Exercise brief » Output the material exactly, with every line intact.

───── Dataset extract

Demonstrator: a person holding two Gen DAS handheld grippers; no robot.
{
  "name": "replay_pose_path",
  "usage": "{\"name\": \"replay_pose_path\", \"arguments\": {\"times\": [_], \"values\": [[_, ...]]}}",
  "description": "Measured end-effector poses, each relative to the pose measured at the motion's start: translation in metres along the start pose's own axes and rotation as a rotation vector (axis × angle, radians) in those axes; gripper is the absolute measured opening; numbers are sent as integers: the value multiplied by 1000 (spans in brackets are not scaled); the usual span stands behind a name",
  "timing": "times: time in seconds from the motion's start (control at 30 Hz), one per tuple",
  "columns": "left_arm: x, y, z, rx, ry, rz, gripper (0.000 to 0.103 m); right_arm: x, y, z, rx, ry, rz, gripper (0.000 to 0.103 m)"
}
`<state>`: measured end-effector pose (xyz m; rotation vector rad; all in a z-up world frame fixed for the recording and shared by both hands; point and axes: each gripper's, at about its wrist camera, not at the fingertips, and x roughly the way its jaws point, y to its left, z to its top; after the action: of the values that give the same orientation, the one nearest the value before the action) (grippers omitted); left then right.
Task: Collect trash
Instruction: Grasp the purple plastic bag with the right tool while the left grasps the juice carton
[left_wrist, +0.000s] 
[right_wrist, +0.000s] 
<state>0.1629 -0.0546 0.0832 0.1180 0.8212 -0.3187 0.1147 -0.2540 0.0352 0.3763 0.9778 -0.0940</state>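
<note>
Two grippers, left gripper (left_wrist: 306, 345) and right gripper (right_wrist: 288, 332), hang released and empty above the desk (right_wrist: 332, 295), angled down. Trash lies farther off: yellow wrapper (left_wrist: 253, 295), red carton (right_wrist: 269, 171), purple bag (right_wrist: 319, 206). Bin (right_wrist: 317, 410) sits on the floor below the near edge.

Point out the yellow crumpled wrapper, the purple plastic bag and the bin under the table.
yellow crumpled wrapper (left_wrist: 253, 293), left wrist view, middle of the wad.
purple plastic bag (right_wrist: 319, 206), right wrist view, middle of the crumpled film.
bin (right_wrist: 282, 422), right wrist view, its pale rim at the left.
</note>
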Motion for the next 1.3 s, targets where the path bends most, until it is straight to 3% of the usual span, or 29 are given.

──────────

The answer »
Demonstrator: a person holding two Gen DAS handheld grippers; no robot.
{
  "name": "replay_pose_path",
  "usage": "{\"name\": \"replay_pose_path\", \"arguments\": {\"times\": [_], \"values\": [[_, ...]]}}",
  "description": "Measured end-effector poses, each relative to the pose measured at the motion's start: translation in metres along the start pose's own axes and rotation as a rotation vector (axis × angle, radians) in those axes; gripper is the absolute measured opening; numbers are sent as integers: the value multiplied by 1000 (spans in brackets are not scaled); the usual span stands behind a name",
  "timing": "times: time in seconds from the motion's start (control at 30 Hz), one per tuple",
  "columns": "left_arm: x, y, z, rx, ry, rz, gripper (0.000 to 0.103 m); right_arm: x, y, z, rx, ry, rz, gripper (0.000 to 0.103 m)"
}
`<state>`: measured end-effector pose (xyz m; rotation vector rad; all in a z-up world frame fixed for the recording and shared by both hands; point and axes: each gripper's, at about its wrist camera, not at the fingertips, and x roughly the way its jaws point, y to its left, z to its top; after the action: of the values that give the same orientation, the one nearest the value before the action) (grippers omitted); left then right.
Task: Collect trash
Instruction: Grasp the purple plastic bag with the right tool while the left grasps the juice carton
[left_wrist, +0.000s] 
[right_wrist, +0.000s] 
<state>0.1629 -0.0546 0.0832 0.1180 0.8212 -0.3187 0.1147 -0.2540 0.0352 0.3763 0.9778 -0.0940</state>
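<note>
Two grippers, left gripper (left_wrist: 306, 345) and right gripper (right_wrist: 288, 332), hang released and empty above the desk (right_wrist: 332, 295), angled down. Trash lies farther off: yellow wrapper (left_wrist: 253, 295), red carton (right_wrist: 269, 171), purple bag (right_wrist: 319, 206). Bin (right_wrist: 317, 410) sits on the floor below the near edge.

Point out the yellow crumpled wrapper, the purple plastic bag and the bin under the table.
yellow crumpled wrapper (left_wrist: 253, 293), left wrist view, middle of the wad.
purple plastic bag (right_wrist: 319, 206), right wrist view, middle of the crumpled film.
bin (right_wrist: 282, 422), right wrist view, its pale rim at the left.
</note>
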Motion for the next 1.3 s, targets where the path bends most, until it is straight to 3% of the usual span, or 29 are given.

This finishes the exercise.